I got nerd sniped by this tweet. @boredGenius got extremely close to pulling off an sstore2 modification to allow rewriting to the same key but had two issues that stopped them from wrapping it up. Nonces and selfdestruct ordering.

The nonce issue was that there wasn’t an easy way to keep track of them in the contract. The selfdestruct issue resolves around no matter when you call selfdestruct it happens at the end of the tx, this prevents you from redeploying to the same address in a single tx and thus changing the contract stored data.

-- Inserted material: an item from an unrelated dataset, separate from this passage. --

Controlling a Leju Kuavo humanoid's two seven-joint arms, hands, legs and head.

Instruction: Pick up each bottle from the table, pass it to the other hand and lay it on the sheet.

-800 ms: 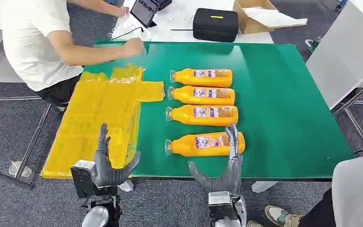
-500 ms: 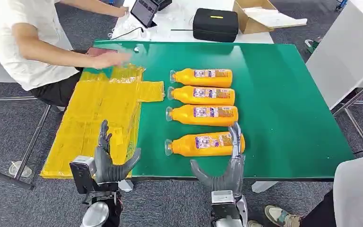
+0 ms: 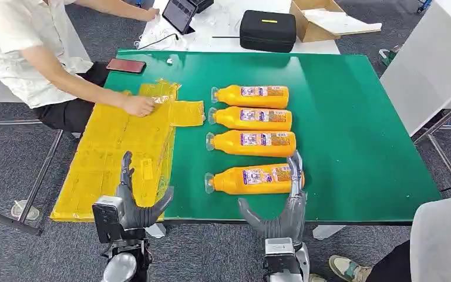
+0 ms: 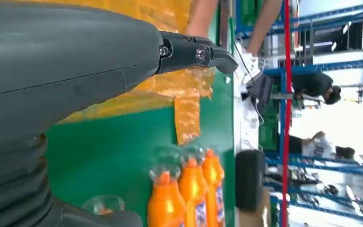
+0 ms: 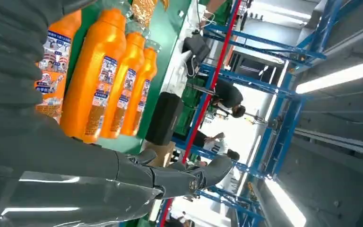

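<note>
Bottles, four in number, are laid on their sides in a column on the green table [image 3: 352, 135], caps turned toward the yellow sheet [image 3: 123, 147]; each is filled with orange liquid and carries a printed label. The first bottle [image 3: 251, 96] is farthest from the robot, followed by the second bottle [image 3: 251, 118], the third bottle [image 3: 252, 143] and the nearest bottle [image 3: 252, 179]. All four are found to the right of the sheet, apart from it. The right hand [image 3: 282, 205] is raised at the base end of the nearest bottle with fingers apart and nothing clasped. The left hand [image 3: 132, 202] is held over the sheet's near edge, fingers likewise spread and empty. One person's hand [image 3: 138, 106] is rested on the sheet's far part. One dark phone [image 3: 126, 65] is seen beyond the sheet.
</note>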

I had an idea on how to fix the selfdestruct issue. If you were able to use two contracts and flip back and fourth between the two every write you could selfdestruct one and write to the other. In order to keep track of which one is active we run an EXTCODESIZE on either one, if it’s 0 we know we can deploy there and SELFDESTRUCT the other.

Now how do we work around the nonce issue? in comes @nicksdjohnson tweeting about nonce getting reset on SELFDESTRUCT. In order to know why this is important we have to go in to how the create3 library works. From the parent contract it uses CREATE2 (deterministic address based on calling address, hash of initcode, and salt) with some fancy static bytecode proxy that when called runs a CREATE (deterministic address based on calling address and nonce) on arbitrary bytecode. What does this get us? It gets us a chain of deterministic addresses with the final one having arbitrary bytecode. Perfect, you can see why it’s used by the sstore2 lib.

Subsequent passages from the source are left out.